During a recent ‘drive-by’ to Lexington, Kentucky, I decided to take a short (38 minute) drive to Frankfort to photograph the State Capitol. It was definitely a short drive, but it seemed rather long…maybe because of the seemingly back roads GPS sent me through. Anyway, I got there and driving through downtown, I wanted to get out and shoot, but this day my mission is the Capitol Building. The Kentucky State Capitol is located in is the house of the three branches (executive, legislative, judicial) of the state government of the Commonwealth of Kentucky. The building is also listed on the National Register of Historic Places.

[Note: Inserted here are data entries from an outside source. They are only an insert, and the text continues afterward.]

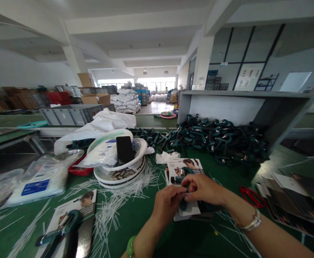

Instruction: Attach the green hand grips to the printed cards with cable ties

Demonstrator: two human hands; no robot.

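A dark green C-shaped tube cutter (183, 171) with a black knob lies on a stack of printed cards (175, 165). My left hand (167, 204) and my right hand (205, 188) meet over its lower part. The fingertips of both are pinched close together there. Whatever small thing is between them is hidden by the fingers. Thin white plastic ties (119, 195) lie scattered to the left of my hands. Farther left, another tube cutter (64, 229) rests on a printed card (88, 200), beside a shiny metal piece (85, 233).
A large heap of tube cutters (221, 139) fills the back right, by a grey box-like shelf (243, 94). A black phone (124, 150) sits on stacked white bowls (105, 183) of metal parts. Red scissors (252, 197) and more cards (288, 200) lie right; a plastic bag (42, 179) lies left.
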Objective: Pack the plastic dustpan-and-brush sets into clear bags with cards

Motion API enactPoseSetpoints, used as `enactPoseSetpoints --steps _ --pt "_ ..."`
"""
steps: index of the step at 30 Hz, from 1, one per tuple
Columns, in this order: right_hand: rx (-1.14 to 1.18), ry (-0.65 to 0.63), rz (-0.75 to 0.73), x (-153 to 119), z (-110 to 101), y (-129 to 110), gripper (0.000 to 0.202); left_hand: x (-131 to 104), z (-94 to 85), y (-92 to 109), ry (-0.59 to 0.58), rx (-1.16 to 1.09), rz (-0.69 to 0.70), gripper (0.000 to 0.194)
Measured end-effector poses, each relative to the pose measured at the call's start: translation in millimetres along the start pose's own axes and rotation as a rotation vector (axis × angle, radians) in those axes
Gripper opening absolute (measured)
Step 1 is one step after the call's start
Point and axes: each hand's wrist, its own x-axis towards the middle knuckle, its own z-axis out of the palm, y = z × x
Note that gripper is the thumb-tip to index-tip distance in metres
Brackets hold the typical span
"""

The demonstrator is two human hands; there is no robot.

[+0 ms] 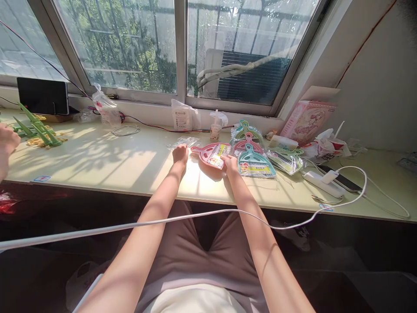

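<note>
My right hand grips the right edge of a pink mini dustpan, which has a brush and a yellow-and-white label card in it. The dustpan's handle points left. Just beyond that handle, my left hand is closed in a fist against a crumpled clear plastic bag; its fingertips are hidden. Right of my right hand lies a teal dustpan set in clear wrapping. Behind it are a wrapped pink set and a green one. Another wrapped green set lies farther right.
A white cable crosses in front of my forearms to a power strip beside a dark phone. A drink cup stands near the window. At the left, another person's hand is near green plastic pieces and a tablet.
</note>
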Motion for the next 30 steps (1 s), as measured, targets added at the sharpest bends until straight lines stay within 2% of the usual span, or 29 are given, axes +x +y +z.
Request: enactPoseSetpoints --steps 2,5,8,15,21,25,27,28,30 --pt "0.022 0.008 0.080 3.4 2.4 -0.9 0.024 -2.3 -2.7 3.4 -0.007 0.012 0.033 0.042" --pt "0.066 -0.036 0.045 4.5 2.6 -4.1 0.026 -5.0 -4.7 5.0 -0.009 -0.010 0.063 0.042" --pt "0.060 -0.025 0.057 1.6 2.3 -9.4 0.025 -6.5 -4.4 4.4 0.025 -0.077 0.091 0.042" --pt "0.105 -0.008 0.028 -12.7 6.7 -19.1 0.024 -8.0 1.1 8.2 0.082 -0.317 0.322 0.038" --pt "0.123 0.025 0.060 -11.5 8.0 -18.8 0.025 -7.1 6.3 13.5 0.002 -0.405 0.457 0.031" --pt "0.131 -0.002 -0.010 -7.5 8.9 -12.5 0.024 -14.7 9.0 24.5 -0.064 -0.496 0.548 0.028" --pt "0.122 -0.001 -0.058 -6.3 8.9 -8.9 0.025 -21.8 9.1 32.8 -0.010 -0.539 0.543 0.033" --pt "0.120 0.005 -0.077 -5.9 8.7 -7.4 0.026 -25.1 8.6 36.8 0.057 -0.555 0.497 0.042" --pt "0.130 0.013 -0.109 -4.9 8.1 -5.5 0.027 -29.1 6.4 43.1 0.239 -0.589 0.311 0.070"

From 1792 to 1830, two buildings were used as the capitol, both of which burned completely. In 1830, another capitol was built and was used until 1910. During a bitterly contested 1899 state governor election, Democratic Party claimant William Goebel was assassinated at the capitol on his way to be inaugurated. The need for a larger building for a growing state government resulted in the replacement of that capitol building, which is now a museum operated by the Kentucky Historical Society. In 1904, the Kentucky General Assembly chose Frankfort, rather than Lexington or Louisville as the location for the state capital and appropriated $1 million for the construction of a permanent state capitol building, to be located in southern Frankfort. The official ground-breaking was August 14, 1905 and construction was completed in 1909 at a cost of $1,180,434.80. The building was dedicated on June 2, 1910. The capitol was designed by Frank Mills Andrews, a distinguished and award-winning architect. He used the Beaux-Arts style and included many classical French interior designs. The staircases for example, are replicas of those of the Opera Garnier in Paris.
The floral clock is a landmark located behind the Kentucky State Capitol. Dedicated in May 1961 by Governor Bert T. Combs, the clock was constructed as a joint project between the state government and the Garden Club of Kentucky. The face of the clock measures 34 feet in diameter and is tilted at a 26-degree angle. The word "Kentucky" is spelled out in large letters around the top of the clock. The minute hand is 20 feet long, and the hour hand is 15 feet long; both weigh approximately 500 pounds. The clock face is composed of more than 10,000 flowers, and the planter that holds them weighs 100 short tons. The majority of the flowers consist of Joseph's coat and begonias. All of the flowers used in the clock face are grown in greenhouses near the capitol and owned by the state.